Il giovane azzurro in campo per sostituire l'infortunato Pederzini: «Ho provato a mettere una pezza dove serviva. Adesso pensiamo a Verona, vogliamo riscattarci»

Alessandro Buffo nella gara vinta dalla Bakery con Montegranaro (f. De Micheli)

Per l’esordio da titolare in Serie A2 Alessandro Buffo non poteva trovare uno scenario migliore: vittoria in casa dell’allora capolista Montegranaro e terzo successo consecutivo della sua Bakery in campionato. La seconda apparizione è andata meno bene, con la sconfitta in casa di Forlì, ma sono tutti passi in avanti nella crescita di Alessandro Buffo, giovane biancorosso chiamato nel difficile compito di sostituire l’infortunato Riccardo Pederzini. Un ruolo ostico che il classe 1999, capace di mettersi in luce con l’Italia giovanile, sta ricoprendo nel migliore dei modi, mostrando qualità e personalità.

«All’esordio – spiega Buffo – è arrivata una vittoria inaspettata.
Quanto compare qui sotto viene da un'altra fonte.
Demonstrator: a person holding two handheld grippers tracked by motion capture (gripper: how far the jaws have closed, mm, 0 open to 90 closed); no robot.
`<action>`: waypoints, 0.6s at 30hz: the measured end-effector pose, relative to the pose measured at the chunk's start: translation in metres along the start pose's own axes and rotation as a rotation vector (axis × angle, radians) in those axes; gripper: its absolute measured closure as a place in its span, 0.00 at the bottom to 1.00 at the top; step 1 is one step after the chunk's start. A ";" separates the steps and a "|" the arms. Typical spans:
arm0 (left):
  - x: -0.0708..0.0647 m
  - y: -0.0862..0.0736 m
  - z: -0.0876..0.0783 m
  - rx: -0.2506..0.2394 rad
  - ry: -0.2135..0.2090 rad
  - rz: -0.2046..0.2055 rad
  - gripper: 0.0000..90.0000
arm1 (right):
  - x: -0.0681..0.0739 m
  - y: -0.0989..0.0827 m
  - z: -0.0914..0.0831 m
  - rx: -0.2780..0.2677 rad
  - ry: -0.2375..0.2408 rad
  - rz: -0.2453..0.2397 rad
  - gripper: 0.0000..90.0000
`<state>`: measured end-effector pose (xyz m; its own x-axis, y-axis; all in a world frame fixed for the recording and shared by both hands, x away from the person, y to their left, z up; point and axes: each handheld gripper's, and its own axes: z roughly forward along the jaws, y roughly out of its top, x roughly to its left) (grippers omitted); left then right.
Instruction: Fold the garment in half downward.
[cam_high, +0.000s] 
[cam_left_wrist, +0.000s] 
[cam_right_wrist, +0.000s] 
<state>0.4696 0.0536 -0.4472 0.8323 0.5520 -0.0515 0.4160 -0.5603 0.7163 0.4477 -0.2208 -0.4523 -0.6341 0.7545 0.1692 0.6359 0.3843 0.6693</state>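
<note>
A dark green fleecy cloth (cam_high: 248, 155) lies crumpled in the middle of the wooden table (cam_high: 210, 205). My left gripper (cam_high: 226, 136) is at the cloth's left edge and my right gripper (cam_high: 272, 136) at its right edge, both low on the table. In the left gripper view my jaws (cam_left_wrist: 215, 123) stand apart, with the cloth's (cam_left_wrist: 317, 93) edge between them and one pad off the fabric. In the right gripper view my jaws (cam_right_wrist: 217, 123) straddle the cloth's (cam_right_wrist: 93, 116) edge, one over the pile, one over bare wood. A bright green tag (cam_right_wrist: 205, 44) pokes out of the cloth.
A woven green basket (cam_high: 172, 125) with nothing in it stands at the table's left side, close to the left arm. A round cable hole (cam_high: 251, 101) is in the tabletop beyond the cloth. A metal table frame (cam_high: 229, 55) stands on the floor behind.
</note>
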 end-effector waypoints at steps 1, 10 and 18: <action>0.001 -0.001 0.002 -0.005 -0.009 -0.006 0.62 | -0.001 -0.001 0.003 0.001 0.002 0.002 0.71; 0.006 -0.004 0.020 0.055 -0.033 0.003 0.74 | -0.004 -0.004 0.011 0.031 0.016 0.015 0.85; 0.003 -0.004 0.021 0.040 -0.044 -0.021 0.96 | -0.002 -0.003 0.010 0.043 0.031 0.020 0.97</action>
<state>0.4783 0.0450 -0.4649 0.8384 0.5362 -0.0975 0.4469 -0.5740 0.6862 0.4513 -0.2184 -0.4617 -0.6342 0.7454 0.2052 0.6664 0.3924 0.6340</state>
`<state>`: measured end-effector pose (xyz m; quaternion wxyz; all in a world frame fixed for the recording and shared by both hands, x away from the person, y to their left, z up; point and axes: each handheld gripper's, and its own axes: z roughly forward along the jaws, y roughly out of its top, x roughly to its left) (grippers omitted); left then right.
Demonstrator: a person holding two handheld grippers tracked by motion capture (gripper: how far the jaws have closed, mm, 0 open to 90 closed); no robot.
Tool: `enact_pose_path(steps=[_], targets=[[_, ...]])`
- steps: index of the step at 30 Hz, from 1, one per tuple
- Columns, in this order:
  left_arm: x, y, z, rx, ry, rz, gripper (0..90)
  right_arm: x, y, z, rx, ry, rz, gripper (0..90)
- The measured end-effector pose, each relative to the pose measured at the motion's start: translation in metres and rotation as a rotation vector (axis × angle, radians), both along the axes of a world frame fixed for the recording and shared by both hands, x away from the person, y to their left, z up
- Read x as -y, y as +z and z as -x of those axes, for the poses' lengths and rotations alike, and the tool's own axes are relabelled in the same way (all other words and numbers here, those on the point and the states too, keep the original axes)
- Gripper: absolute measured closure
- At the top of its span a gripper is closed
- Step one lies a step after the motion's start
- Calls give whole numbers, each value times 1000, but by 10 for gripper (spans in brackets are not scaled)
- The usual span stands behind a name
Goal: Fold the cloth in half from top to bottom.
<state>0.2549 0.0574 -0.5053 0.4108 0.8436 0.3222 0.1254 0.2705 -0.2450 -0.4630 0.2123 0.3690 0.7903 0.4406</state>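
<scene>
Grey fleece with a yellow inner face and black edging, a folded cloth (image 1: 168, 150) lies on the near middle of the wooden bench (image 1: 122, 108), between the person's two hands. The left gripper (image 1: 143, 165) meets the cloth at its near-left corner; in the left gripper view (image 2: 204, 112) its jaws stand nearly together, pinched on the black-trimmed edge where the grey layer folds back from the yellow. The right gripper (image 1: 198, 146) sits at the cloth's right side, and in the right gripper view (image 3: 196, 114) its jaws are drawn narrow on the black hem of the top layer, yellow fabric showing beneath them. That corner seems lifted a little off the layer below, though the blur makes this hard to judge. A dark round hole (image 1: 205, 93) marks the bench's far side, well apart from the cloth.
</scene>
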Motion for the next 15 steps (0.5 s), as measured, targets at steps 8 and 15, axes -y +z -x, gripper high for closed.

A noi mancava uno dei nostri punti di riferimento, i nostri avversari erano in un periodo molto positivo e siamo stati bravi ad avere la meglio conquistando il terzo successo stagionale consecutivo. Domenica scorsa di fronte a Forlì invece ci siamo trovati di fronte una squadra con il sangue agli occhi, che poteva solamente conquistare i due punti, erano assatanati. Da parte nostra non è arrivata una buona prova, potevamo fare sicuramente meglio».

Esordire in Serie A2 sostituendo Pederzini non è semplice.

«Diciamo che sostituire Pederzini è impossibile. Ho messo una pezza dove serviva, ho dato il massimo durante la settimana e la domenica. Con Montegranaro è andata decisamente meglio rispetto a Forlì, dove forse ho pagato il fatto di giocare in un ambiente molto caldo».

Alle pressioni sei abituato, visti anche i trascorsi con l’Italia. Ma scendere in campo in A2 è tutta un’altra cosa.

«E’ totalmente differente. La Nazionale è una grandissima emozione, ma ti trovi sempre al fianco ragazzi della tua età, che bene o male hanno la tua stessa esperienza. Invece in A2 è completamente diverso, già avere in squadra compagni come Green o Crosariol che possono vantare valanghe di partite ad altissimo livello è molto costruttivo».